Quite awhile back, I wrote a blog post about my friend Gabe called Transgender Courage...meet one of my heroes... . Its past time for an update. Gabe's daughter, Claudia is now a year old and precocious and cute beyond words! He has also met a wonderful man and is in a relationship that is blossoming and beautiful! And he has started testosterone at last! He is becoming the beautiful young man is truly is and was meant to be - and it has taken some courage still to do this - finances have been tight, insurance companies difficult (his doctor has found a nice work around though, and as of this date, he finally has coverage for the moment.), shots have been painful, and the patch has been not as successful as hoped for. He is wrestling with the complex battle of changing gender markers on documents such as birth certificate, etc. and has hit some brick walls there on that in the state he lives it.  Yet still he perseveres and lives and loves. He plans to return to school, and has goals for the future.
Gabe also, with all this, remains my brother, and my friend, ever willing to listen and support me when I struggle or have questions, which, with everything else going on in his life is truly amazing! Recently, he shared some pictures of himself chronicling his transition from before to present day, and with his permission I'd like to share a couple of them, as they profoundly and unbelievably show the incredible journey he has undertaken to become truly himself...
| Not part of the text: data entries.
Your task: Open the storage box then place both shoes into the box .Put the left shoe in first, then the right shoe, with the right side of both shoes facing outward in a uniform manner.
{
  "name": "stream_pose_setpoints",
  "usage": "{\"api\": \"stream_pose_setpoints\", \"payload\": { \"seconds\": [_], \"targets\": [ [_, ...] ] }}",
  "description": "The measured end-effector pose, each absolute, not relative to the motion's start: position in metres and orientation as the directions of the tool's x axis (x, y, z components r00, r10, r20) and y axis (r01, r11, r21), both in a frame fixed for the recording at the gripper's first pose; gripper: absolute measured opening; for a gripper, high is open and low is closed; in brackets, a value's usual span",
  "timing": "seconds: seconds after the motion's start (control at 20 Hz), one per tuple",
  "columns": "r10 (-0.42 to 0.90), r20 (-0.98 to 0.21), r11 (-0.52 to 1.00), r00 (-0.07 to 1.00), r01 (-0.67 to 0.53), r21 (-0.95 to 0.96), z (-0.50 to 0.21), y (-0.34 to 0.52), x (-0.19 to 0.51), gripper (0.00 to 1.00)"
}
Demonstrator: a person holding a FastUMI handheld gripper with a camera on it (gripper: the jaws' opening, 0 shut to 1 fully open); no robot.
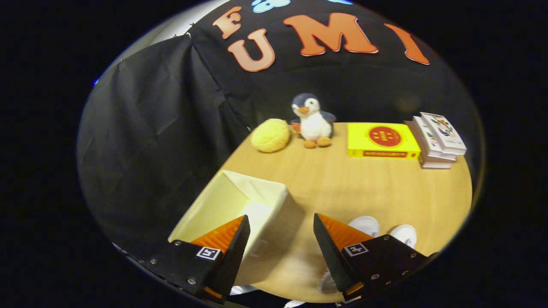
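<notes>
A cream storage box [239, 205] stands open on the wooden table [342, 184], its empty inside showing just beyond my left finger. My gripper [280, 222] is open above the table, nothing between its fingers. Two white shoes lie behind my right finger: the toe of one [364, 223] and the toe of the other [404, 233] peek past it, and a further white part [327, 283] shows below that finger. The rest of both shoes is hidden by the finger.
At the table's far edge sit a yellow fluffy ball [270, 135], a penguin plush [313, 120], a yellow flat box [382, 140] and a stack of books [436, 140]. Black cloth hangs to the left of the table.
</notes>
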State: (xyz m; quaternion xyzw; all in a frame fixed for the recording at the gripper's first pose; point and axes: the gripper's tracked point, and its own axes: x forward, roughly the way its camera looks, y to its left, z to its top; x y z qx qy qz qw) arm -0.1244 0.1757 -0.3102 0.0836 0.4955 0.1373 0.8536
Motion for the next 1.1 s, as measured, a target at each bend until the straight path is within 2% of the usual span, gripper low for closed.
{"api": "stream_pose_setpoints", "payload": {
  "seconds": [0.2, 0.35, 0.55, 0.65, 0.7, 0.85, 1.0, 1.1],
  "targets": [
    [0.168, -0.908, 0.985, 0.384, -0.092, 0.144, -0.353, 0.107, -0.179, 0.83],
    [0.116, -0.942, 0.992, 0.315, -0.080, 0.095, -0.381, 0.081, -0.212, 0.78],
    [0.061, -0.955, 0.996, 0.289, -0.075, 0.041, -0.414, 0.068, -0.218, 0.65],
    [0.029, -0.958, 0.998, 0.285, -0.070, 0.009, -0.432, 0.065, -0.212, 0.54],
    [0.013, -0.959, 0.998, 0.284, -0.057, -0.004, -0.435, 0.064, -0.209, 0.44],
    [0.011, -0.951, 1.000, 0.308, -0.014, 0.007, -0.445, 0.067, -0.197, 0.25],
    [0.031, -0.960, 0.998, 0.280, 0.051, 0.047, -0.444, 0.069, -0.197, 0.06],
    [0.055, -0.959, 0.991, 0.279, 0.105, 0.087, -0.434, 0.070, -0.191, 0.03]
  ]
}}
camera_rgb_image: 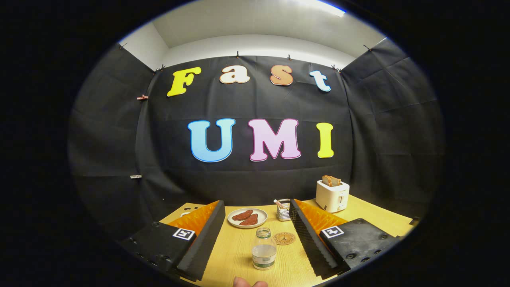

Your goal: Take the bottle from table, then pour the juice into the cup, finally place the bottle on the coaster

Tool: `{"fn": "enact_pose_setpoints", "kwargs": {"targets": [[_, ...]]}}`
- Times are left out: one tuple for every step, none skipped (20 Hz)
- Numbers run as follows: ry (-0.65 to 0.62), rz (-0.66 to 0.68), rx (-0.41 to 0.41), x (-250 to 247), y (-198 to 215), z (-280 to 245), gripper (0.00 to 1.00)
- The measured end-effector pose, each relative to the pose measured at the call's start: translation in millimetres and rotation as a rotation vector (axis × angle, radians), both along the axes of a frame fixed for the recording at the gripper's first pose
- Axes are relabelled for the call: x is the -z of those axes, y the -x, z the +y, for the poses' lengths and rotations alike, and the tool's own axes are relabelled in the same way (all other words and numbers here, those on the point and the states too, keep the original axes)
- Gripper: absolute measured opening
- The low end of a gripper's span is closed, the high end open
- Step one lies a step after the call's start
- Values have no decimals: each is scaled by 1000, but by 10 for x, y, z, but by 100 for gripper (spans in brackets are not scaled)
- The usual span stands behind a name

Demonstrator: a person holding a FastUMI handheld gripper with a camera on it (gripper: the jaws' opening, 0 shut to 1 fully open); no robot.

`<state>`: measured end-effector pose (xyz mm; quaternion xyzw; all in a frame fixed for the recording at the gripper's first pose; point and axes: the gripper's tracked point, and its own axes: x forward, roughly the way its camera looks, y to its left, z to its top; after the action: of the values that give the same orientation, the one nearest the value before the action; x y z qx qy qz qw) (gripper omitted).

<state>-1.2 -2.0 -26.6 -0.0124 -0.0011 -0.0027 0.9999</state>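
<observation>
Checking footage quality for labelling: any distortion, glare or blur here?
Gripper view: strong fisheye bending of the wooden table edges; bright ceiling light glare above; clear uncapped plastic bottle between the open jaws of the gripper is sharp; round cork coaster slightly soft.

The one camera rides on the claw (255, 239) and looks forward along its two fingers, which stand wide apart with nothing pressed between them. It sits low, just above the near end of the desk (235, 255), facing level toward the far cloth wall. The bottle (263, 249) stands close ahead, between the fingers; the plate (247, 218) lies farther off, and the toaster (332, 195) stands at the far right.
</observation>
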Motion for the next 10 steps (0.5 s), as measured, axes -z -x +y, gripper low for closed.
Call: {"fn": "enact_pose_setpoints", "kwargs": {"targets": [[3,0,0,49,-1,4,99],[4,6,-3,108,0,9,99],[4,13,-7,168,-1,18,99],[1,22,-9,246,-12,23,99],[-3,30,-9,312,-8,16,99],[-12,35,-9,385,-6,16,99],[-24,35,-8,453,-16,9,99],[-36,34,-1,524,-34,-8,99],[-48,33,7,609,-46,-28,99],[-54,33,18,703,-57,-53,99]]}}
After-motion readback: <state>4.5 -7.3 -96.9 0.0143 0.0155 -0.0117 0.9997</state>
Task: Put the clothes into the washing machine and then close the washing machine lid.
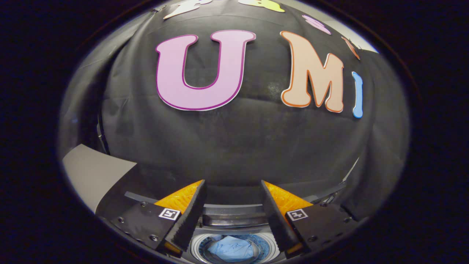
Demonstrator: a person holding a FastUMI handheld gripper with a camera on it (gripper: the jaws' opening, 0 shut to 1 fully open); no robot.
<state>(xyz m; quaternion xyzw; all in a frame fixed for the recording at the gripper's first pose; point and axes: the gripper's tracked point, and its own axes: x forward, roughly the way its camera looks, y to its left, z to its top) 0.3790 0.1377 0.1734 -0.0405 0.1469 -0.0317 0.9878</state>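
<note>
Clothes (231,248), a crumpled light-blue bundle, lie inside the round drum (261,245) of a top-loading washing machine (234,216), seen from above through the open mouth of the tub. The pale ring of the tub opening (195,245) circles the bundle, and the speckled blue inner wall of the drum shows around the fabric. The bundle sits low between the two fingers of the hand-held gripper (232,190), below their tips and near their bases.

The gripper's fingers are spread apart with a clear gap between them and nothing pinched; neither finger touches the clothes. Each finger carries a small square black-and-white marker (169,213) on its upper face. Between the fingers, just beyond the tub opening, runs the machine's dark, glossy rear panel (233,219), edged by a lighter grey band that curves along the back of the machine. Whether that panel is the lid or a control strip cannot be told.

Beyond the fingertips rises the booth's black cloth wall (234,146), creased with fold lines. To the left of the fingers, a pale grey flat surface (91,172) juts in at an angle, next to the cloth. On the right side, a thin light strip (351,169) shows where the cloth wall ends.
</note>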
At age 15, quite some time ago. He was in a battle at the time with his mom who did not want him to cut his hair short, so was unhappily struggling with it being longer...

Gabe as he is today, a strong, confident young man.

And it is a journey he has chosen to share with us, in all its ups and downs and the glories of living. Which I for one am entirely grateful for! Gabe, you remain as always, a brother, a friend and one of my heroes!